# DESCRIPTION OF THE TASK:
Beginning with the line that holds "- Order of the", retype the rest of the listing exactly, last line included.

# COLLECTED DATA:
==*==

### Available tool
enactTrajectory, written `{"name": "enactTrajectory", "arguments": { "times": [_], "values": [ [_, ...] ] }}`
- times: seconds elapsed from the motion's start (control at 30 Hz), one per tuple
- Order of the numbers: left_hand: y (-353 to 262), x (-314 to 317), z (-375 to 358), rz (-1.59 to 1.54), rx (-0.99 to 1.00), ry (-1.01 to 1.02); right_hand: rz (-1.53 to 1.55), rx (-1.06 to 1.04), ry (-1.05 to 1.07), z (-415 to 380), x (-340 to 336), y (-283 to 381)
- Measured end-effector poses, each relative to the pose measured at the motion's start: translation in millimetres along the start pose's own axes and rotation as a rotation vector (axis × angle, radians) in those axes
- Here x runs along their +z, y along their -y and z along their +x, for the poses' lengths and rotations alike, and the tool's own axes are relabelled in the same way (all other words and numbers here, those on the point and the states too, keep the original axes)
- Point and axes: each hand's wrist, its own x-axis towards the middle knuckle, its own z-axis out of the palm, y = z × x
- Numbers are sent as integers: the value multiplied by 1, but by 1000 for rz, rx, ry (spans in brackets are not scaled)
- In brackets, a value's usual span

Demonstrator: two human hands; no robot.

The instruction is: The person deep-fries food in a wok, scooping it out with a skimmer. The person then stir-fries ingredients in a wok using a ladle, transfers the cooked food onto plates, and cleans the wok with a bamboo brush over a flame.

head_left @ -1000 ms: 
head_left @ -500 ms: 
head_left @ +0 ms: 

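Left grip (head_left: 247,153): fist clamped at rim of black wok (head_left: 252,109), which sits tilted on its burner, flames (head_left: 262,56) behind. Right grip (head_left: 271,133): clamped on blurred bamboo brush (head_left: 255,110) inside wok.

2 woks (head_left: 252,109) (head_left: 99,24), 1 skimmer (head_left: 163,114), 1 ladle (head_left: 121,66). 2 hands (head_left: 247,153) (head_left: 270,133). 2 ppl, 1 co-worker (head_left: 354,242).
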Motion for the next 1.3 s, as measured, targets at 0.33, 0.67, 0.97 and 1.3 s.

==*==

# ANSWER FOR THIS EXERCISE:
- Order of the numbers: left_hand: y (-353 to 262), x (-314 to 317), z (-375 to 358), rz (-1.59 to 1.54), rx (-0.99 to 1.00), ry (-1.01 to 1.02); right_hand: rz (-1.53 to 1.55), rx (-1.06 to 1.04), ry (-1.05 to 1.07), z (-415 to 380), x (-340 to 336), y (-283 to 381)
- Measured end-effector poses, each relative to the pose measured at the motion's start: translation in millimetres along the start pose's own axes and rotation as a rotation vector (axis × angle, radians) in those axes
- Here x runs along their +z, y along their -y and z along their +x, for the poses' lengths and rotations alike, and the tool's own axes are relabelled in the same way (all other words and numbers here, those on the point and the states too, keep the original axes)
- Point and axes: each hand's wrist, its own x-axis towards the middle knuckle, its own z-axis out of the palm, y = z × x
- Numbers are sent as integers: the value multiplied by 1, but by 1000 for rz, rx, ry (spans in brackets are not scaled)
- In brackets, a value's usual span

Demonstrator: two human hands; no robot.

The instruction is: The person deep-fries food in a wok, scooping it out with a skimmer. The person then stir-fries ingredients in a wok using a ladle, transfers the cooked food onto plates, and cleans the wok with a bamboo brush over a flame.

head_left @ -1000 ms: 
head_left @ -500 ms: 
head_left @ +0 ms: 

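Left grip (head_left: 247,153): fist clamped at rim of black wok (head_left: 252,109), which sits tilted on its burner, flames (head_left: 262,56) behind. Right grip (head_left: 271,133): clamped on blurred bamboo brush (head_left: 255,110) inside wok.

2 woks (head_left: 252,109) (head_left: 99,24), 1 skimmer (head_left: 163,114), 1 ladle (head_left: 121,66). 2 hands (head_left: 247,153) (head_left: 270,133). 2 ppl, 1 co-worker (head_left: 354,242).
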Motion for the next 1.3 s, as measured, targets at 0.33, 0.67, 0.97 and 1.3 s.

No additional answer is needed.